* **ACTION ITEM**
From the entries, copy out every line in which the word "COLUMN" is found.

[Items from a data source]
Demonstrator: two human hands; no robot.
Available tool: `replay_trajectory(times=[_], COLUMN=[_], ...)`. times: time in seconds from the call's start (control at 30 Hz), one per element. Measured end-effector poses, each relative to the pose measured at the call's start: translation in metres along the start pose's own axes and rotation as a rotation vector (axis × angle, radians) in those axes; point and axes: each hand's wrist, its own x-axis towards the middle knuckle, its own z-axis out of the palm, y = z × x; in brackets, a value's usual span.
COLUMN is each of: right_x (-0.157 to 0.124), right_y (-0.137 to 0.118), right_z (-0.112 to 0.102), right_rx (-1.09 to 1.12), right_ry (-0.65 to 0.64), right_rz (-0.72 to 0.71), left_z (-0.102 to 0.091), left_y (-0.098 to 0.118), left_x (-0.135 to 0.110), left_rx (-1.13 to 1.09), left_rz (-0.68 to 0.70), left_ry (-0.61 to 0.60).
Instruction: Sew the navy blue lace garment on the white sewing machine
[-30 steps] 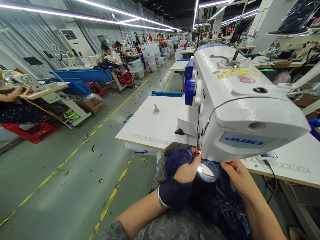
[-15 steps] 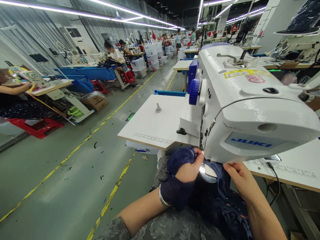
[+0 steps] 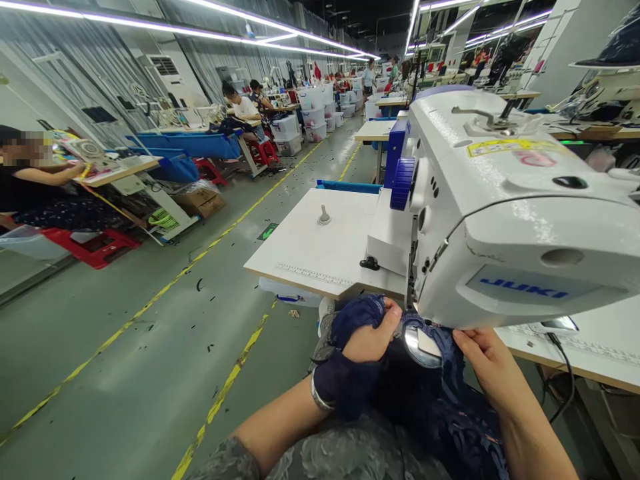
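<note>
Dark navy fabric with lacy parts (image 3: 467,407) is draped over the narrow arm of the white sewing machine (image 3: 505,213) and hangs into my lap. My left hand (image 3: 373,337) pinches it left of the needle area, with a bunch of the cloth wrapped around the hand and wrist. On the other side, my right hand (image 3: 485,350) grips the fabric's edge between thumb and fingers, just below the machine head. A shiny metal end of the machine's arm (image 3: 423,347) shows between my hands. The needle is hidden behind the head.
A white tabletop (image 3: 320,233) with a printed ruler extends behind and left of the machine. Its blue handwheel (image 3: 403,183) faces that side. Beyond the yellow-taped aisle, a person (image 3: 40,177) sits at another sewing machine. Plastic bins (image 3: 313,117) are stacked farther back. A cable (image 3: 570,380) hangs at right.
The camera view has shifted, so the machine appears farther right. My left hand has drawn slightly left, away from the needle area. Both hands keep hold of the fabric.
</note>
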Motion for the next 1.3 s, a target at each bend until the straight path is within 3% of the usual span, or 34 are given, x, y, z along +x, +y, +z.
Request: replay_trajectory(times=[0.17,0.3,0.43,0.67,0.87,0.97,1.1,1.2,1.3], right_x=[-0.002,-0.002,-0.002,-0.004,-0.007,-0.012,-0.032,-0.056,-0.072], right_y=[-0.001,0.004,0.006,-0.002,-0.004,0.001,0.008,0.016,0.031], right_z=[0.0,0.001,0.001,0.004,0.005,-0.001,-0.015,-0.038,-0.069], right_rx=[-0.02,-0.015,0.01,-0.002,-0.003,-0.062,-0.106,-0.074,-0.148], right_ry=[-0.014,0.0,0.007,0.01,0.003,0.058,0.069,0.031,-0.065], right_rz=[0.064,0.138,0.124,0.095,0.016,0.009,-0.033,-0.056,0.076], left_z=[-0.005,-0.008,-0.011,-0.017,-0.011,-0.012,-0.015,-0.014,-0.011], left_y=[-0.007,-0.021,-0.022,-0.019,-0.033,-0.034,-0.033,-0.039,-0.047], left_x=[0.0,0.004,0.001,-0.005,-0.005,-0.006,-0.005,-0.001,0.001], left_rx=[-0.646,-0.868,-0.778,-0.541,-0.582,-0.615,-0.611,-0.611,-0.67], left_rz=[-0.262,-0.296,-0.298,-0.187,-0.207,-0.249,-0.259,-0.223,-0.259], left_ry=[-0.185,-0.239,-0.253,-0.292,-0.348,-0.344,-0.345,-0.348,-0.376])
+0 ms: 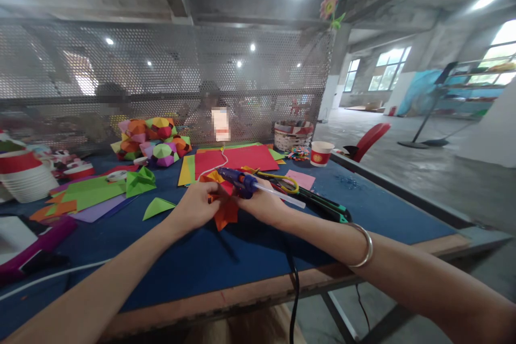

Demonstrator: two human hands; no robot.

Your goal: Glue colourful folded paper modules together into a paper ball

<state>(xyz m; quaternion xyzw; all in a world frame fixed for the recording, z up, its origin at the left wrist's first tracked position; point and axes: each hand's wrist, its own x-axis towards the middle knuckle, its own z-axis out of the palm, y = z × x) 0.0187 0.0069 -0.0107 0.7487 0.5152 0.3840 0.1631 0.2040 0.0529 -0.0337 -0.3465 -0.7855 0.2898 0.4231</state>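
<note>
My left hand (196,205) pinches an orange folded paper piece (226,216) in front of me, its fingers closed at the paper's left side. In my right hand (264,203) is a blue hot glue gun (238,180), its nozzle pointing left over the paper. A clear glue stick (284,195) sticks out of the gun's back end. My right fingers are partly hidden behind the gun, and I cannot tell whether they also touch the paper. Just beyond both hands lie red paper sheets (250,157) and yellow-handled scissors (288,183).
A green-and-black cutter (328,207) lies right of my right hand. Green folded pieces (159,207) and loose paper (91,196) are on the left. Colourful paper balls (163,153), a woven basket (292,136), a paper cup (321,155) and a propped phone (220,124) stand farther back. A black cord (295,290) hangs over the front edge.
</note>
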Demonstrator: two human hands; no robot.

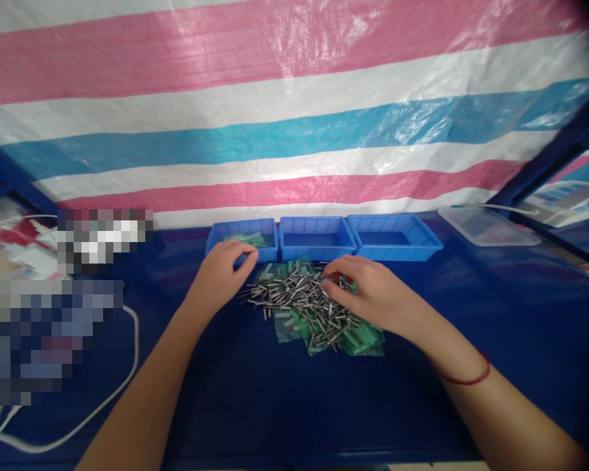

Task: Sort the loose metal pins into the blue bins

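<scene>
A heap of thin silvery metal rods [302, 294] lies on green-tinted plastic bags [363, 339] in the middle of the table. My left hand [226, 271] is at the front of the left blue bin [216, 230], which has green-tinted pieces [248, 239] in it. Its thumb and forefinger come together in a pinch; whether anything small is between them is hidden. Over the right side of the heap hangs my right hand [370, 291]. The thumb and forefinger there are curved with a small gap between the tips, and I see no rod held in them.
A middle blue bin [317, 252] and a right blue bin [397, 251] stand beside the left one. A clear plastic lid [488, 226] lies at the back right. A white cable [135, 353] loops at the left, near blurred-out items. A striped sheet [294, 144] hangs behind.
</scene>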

* **YOUR RESPONSE**
Available tool: `replay_trajectory(times=[_], COLUMN=[_], ...)`. times: time in seconds from the call's start (control at 30 Hz), one per element. Measured end-effector poses, each relative to the pose measured at the call's start: translation in metres along the start pose's own axes and rotation as a rotation vector (axis × angle, radians) in those axes; point and axes: each hand's wrist, its own x-axis towards the middle knuckle, its own z-axis out of the palm, y = z × x; in brackets, a value's usual span.
COLUMN is each of: right_x (-0.157 to 0.124), right_y (-0.137 to 0.118), right_z (-0.112 to 0.102), right_rx (-1.09 to 1.12), right_ry (-0.65 to 0.64), right_rz (-0.72 to 0.71), left_z (-0.102 to 0.091), left_y (-0.098 to 0.118), left_x (-0.135 to 0.110), left_rx (-1.13 to 1.09), left_rz (-0.68 to 0.70), left_ry (-0.61 to 0.60).

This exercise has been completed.